In the listing below, find the line holding "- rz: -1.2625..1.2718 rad" and the line holding "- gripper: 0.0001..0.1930". Write out those two lines and all lines between, exactly, and nothing more.
---- Data excerpt
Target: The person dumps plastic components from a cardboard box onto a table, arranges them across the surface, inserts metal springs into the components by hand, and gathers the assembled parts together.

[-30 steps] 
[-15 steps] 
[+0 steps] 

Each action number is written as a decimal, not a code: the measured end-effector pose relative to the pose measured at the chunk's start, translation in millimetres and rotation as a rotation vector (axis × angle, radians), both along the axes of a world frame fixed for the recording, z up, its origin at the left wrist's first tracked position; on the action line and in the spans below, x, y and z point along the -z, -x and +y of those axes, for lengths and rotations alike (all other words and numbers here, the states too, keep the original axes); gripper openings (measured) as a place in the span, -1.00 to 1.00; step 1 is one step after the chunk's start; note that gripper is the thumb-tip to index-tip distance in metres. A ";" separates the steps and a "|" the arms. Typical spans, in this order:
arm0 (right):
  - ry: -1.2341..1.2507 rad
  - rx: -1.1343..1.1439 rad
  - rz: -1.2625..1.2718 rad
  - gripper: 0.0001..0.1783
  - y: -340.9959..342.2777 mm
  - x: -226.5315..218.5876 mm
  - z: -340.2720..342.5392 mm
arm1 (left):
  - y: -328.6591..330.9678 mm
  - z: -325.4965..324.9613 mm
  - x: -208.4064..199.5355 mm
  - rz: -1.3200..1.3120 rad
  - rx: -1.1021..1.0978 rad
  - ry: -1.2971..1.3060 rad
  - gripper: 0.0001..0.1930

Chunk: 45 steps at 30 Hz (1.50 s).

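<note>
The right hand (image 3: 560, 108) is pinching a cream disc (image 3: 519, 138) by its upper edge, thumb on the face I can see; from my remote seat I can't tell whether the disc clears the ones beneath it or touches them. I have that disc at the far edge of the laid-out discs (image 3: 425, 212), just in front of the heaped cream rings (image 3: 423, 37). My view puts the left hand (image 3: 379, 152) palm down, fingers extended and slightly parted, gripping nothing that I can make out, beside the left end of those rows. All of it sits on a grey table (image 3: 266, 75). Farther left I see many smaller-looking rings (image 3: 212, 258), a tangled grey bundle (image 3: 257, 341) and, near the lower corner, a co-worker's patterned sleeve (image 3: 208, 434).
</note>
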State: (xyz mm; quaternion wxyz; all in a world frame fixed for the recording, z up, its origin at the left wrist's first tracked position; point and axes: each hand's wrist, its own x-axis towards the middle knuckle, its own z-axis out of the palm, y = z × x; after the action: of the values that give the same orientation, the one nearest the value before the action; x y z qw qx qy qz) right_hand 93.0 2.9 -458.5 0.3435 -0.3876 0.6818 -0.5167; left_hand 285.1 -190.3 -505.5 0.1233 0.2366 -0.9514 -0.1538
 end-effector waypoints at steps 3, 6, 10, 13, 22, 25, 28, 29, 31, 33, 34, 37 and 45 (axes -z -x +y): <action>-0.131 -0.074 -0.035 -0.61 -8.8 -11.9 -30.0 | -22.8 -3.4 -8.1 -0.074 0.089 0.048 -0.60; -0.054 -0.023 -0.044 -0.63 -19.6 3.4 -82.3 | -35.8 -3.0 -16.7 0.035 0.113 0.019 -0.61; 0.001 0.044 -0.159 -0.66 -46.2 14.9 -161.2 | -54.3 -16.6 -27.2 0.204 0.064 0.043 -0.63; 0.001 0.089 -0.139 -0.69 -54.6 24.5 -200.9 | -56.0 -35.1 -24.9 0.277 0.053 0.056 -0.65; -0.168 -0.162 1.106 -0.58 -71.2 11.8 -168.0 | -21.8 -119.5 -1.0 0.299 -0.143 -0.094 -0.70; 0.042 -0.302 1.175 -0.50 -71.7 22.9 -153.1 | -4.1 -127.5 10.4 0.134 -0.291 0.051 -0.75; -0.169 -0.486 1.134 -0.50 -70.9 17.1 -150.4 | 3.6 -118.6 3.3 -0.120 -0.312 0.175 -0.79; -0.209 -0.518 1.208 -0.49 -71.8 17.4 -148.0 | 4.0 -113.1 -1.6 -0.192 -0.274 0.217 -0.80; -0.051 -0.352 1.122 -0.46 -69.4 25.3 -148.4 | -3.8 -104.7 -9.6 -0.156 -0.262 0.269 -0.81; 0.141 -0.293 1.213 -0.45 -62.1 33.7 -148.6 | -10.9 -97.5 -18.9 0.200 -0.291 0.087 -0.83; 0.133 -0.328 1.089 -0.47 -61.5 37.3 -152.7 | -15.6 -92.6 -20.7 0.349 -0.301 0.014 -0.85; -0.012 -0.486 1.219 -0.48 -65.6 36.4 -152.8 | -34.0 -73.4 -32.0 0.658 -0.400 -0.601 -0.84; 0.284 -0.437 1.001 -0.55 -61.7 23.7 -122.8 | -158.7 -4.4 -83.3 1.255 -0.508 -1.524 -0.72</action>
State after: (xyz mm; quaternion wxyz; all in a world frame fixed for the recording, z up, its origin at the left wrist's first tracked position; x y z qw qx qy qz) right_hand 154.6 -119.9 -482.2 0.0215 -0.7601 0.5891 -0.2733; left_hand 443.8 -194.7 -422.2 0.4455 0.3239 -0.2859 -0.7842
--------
* _Solution to this problem_:
  - rz: -1.2625..1.2718 rad
  - gripper: 0.0001..0.1783
  - y: -340.9959..342.2777 mm
  - x: -226.5315..218.5876 mm
  - z: -340.2720..342.5392 mm
arm1 (left):
  - y: -328.6591..330.9678 mm
  - z: -325.4965..324.9613 mm
  - x: -208.4064..199.5355 mm
  - rz: -1.3200..1.3120 rad
  - rx: -1.1021..1.0978 rad
  - ry: -1.2971..1.3060 rad
  - gripper: 0.0001..0.1930

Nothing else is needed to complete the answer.